Output each line of the material exactly as it stands.

+ + +

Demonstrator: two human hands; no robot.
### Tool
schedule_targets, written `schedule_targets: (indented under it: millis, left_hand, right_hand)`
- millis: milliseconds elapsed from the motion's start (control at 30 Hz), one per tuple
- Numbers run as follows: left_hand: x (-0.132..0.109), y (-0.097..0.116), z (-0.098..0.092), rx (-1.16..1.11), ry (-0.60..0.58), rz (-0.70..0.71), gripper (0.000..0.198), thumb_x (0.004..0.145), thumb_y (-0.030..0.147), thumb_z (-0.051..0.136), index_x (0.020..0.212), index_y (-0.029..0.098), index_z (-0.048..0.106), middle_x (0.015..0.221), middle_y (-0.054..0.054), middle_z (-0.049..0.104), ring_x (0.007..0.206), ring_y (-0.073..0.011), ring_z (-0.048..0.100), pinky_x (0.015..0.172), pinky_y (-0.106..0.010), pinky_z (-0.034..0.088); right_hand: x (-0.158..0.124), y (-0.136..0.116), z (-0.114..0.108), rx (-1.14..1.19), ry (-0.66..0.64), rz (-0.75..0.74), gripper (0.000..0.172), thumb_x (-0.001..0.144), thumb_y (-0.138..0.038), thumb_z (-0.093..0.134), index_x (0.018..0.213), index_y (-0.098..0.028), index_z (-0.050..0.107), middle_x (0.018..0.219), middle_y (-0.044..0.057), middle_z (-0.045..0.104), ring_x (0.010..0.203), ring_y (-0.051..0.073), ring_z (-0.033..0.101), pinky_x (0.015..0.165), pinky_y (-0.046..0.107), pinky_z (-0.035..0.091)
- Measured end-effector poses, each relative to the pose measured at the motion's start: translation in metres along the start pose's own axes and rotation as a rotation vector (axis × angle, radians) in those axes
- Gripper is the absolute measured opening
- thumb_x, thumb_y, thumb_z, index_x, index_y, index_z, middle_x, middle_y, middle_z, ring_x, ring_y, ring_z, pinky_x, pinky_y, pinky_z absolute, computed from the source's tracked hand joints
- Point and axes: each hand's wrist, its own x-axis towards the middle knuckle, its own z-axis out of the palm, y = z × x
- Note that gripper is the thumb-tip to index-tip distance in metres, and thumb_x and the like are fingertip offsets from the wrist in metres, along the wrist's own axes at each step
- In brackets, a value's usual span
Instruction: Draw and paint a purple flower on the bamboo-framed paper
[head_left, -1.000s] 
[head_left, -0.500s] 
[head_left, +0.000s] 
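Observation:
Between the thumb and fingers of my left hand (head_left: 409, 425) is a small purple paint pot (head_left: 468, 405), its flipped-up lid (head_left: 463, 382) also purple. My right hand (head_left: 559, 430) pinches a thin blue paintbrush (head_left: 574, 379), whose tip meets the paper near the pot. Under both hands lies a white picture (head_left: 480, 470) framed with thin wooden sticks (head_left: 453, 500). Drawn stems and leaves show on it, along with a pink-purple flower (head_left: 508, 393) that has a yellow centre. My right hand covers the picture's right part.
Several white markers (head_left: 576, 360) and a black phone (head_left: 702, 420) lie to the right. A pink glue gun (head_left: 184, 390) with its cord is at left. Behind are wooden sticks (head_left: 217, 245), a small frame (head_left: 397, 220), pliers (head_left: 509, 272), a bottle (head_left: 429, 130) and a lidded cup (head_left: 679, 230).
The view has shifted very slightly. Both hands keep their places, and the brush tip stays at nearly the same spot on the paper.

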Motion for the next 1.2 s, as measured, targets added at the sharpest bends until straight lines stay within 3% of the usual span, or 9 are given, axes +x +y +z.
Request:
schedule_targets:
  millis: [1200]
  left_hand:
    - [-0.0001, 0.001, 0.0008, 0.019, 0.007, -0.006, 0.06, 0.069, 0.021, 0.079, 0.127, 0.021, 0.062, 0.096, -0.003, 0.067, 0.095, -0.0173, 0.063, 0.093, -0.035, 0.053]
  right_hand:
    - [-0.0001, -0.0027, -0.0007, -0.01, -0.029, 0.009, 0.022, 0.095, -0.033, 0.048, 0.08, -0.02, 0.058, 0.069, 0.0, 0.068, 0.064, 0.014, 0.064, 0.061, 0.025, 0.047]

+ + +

= Written answer =
Demonstrator: two human hands; no robot.
### Tool
schedule_targets, written `schedule_targets: (indented under it: millis, left_hand, right_hand)`
- millis: milliseconds elapsed from the motion's start (control at 30 Hz), one per tuple
- Numbers run as follows: left_hand: x (-0.132..0.109), y (-0.097..0.116), z (-0.098..0.092), rx (-1.16..1.11), ry (-0.60..0.58), rz (-0.70..0.71), gripper (0.000..0.198), thumb_x (0.004..0.145), thumb_y (-0.030..0.147), thumb_z (-0.051..0.136), index_x (0.020..0.212), index_y (-0.029..0.098), index_z (-0.048..0.106), middle_x (0.015..0.221), middle_y (-0.054..0.054), middle_z (-0.049..0.104), ring_x (0.007..0.206), ring_y (-0.073..0.011), ring_z (-0.048..0.100), pinky_x (0.015..0.172), pinky_y (-0.106..0.010), pinky_z (-0.034..0.088); right_hand: x (-0.158..0.124), y (-0.136..0.116), z (-0.114..0.108), rx (-1.14..1.19), ry (-0.66..0.64), rz (-0.75..0.74), gripper (0.000..0.172), thumb_x (-0.001..0.144), thumb_y (-0.138..0.038), thumb_z (-0.093..0.134), index_x (0.018..0.213), index_y (-0.098..0.028), index_z (-0.050..0.107), middle_x (0.018..0.219), middle_y (-0.044..0.057), middle_z (-0.045..0.104), ring_x (0.010..0.203), ring_y (-0.051..0.073), ring_z (-0.033..0.101), pinky_x (0.015..0.165), pinky_y (-0.046..0.107), pinky_z (-0.035..0.091)
- Measured end-effector poses, each relative to the pose measured at the motion's start: translation in metres along the start pose's own axes and rotation as a rotation vector (axis × angle, radians) in those axes
- Gripper is the absolute measured opening
- thumb_x, thumb_y, thumb_z, index_x, index_y, index_z, middle_x, middle_y, middle_z, ring_x, ring_y, ring_z, pinky_x, pinky_y, pinky_z absolute, computed from the source's tracked hand joints
- Point and axes: each hand's wrist, its own x-axis towards the middle knuckle, its own z-axis out of the palm, y = z × x
- Note that gripper is the thumb-tip to index-tip distance in metres, and thumb_x and the like are fingertip offsets from the wrist in metres, along the wrist's own axes at each step
- In brackets, a value's usual span
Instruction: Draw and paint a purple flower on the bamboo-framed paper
[head_left, -1.000s] 
[head_left, -0.500s] 
[head_left, +0.000s] 
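Observation:
Between the thumb and fingers of my left hand (head_left: 409, 425) is a small purple paint pot (head_left: 468, 405), its flipped-up lid (head_left: 463, 382) also purple. My right hand (head_left: 559, 430) pinches a thin blue paintbrush (head_left: 574, 379), whose tip meets the paper near the pot. Under both hands lies a white picture (head_left: 480, 470) framed with thin wooden sticks (head_left: 453, 500). Drawn stems and leaves show on it, along with a pink-purple flower (head_left: 508, 393) that has a yellow centre. My right hand covers the picture's right part.
Several white markers (head_left: 576, 360) and a black phone (head_left: 702, 420) lie to the right. A pink glue gun (head_left: 184, 390) with its cord is at left. Behind are wooden sticks (head_left: 217, 245), a small frame (head_left: 397, 220), pliers (head_left: 509, 272), a bottle (head_left: 429, 130) and a lidded cup (head_left: 679, 230).
The view has shifted very slightly. Both hands keep their places, and the brush tip stays at nearly the same spot on the paper.
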
Motion for the next 1.2 s, as measured, targets added at the sharpest bends until straight lines stay within 3% of the usual span, or 9 are given, axes +x +y +z.
Request:
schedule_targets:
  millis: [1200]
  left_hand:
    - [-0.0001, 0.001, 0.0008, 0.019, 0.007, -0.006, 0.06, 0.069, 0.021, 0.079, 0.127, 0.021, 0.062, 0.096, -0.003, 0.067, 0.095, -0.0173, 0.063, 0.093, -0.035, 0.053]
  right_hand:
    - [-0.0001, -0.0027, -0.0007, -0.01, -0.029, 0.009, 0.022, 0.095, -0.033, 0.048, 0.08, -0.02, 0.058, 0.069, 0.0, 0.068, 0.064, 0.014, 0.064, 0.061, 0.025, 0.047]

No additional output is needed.